Just prior to Christmas, I wrote that I didn't think the current market looked like it looked in January 2018. There were several reasons, but one of the main ones was that by mid-January, we saw some divergences. One of the divergences arrived in the cumulative advance/decline line. It peaked about a week before the S&P did.
This wasn't a huge divergence, but it was a divergence all the same. But we also saw the number of stocks making new highs tail off back then, as well. They peaked around mid-month and the S&P kept on going.
None of that is the case today. That doesn't mean we can't have another whack like we had then, but I also thought there was recency bias in the market where too many had that 2018 market fresh in their minds.

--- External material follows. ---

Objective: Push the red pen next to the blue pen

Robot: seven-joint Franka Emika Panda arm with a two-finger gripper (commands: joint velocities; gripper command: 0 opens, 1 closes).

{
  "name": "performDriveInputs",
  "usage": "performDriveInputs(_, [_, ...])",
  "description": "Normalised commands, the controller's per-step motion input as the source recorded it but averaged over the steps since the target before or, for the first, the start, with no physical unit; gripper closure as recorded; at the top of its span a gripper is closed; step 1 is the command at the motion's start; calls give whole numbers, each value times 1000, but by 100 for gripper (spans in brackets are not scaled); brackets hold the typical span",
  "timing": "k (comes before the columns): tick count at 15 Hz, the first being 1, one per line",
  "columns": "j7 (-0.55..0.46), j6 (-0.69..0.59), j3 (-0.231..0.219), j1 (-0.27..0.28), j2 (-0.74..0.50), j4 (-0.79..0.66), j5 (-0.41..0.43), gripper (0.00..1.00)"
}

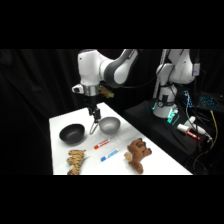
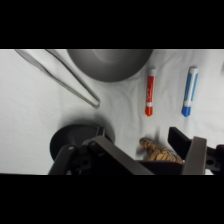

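Light, stiff red pen point(image 2: 150, 92), probably rolls (push mid-barrel toward blue pen point(image 2: 189, 91)); hand point(image 1: 93, 129) spread: can't tell.

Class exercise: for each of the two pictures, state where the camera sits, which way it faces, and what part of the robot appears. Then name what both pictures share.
Side view: stands beside the table, looking across and down; shows the arm and hand above the bowls.
Wrist view: rides on the wrist, looking down past the hand's black linkage.
Shared: red pen, blue pen, grey bowl, black bowl.
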Motion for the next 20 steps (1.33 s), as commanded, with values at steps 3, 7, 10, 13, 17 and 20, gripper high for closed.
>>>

But now there has been a non-stop call that certain stocks have gone parabolic, just as they did in 1999 to 2000. I have already stated here that I think this market doesn't look like that market and I will once again highlight market breadth. Just look at the chart of market breadth from 1998 to 2000. In this market we are making new highs in breadth, 20 years ago we were making new lows.
But let's talk about Apple (AAPL) , where folks think we've gone parabolic. I disagree. Is it a steady rise? Yes. I call it stair-step. It barely corrects. It is not my kind of chart, because I like ups and downs, not steady ups. But is it parabolic? I think not.
Should Apple break that uptrend line it will be problematic, but this chart has been Steady Eddie, not parabolic.
Compare this Apple chart to the chart of Qualcomm (QCOM) from 1999 to 2000. Qualcomm was also Steady Eddie throughout much of 1999: rise, sideways, rise, sideways, and so on. It wasn't until early November that the stock took off and rallied 75% in a couple of weeks. Then it went sideways and digested that gain-for nearly a month.
Then, in late December the stock rallied about 60% in a matter of days. That is parabolic.
Apple, in my view, is not. I realize it sounds ridiculous, but it's taken Apple six months to rally 60%. Compare that to three days. It's just not apples to apples (get it).
It's possible Tesla (TSLA) is looking a bit 1999-ish. And really, it's not nearly like Qualcomm from 20 years ago. But the stock did rally about 40% in two weeks this year, so it goes in the "maybe" pile.
What should concern us in the near term is that the Daily Sentiment Indicator (DSI) is over 90 for the S&P and Nasdaq. This is only a daily reading, but each one at 90 during this rally has resulted in a subsequent down day.
In addition to that, the equity put/call ratio's 10-day moving average is now back where it was in mid-2014. The total put/call ratio's 10-day moving average is back to where it was in late January 2018.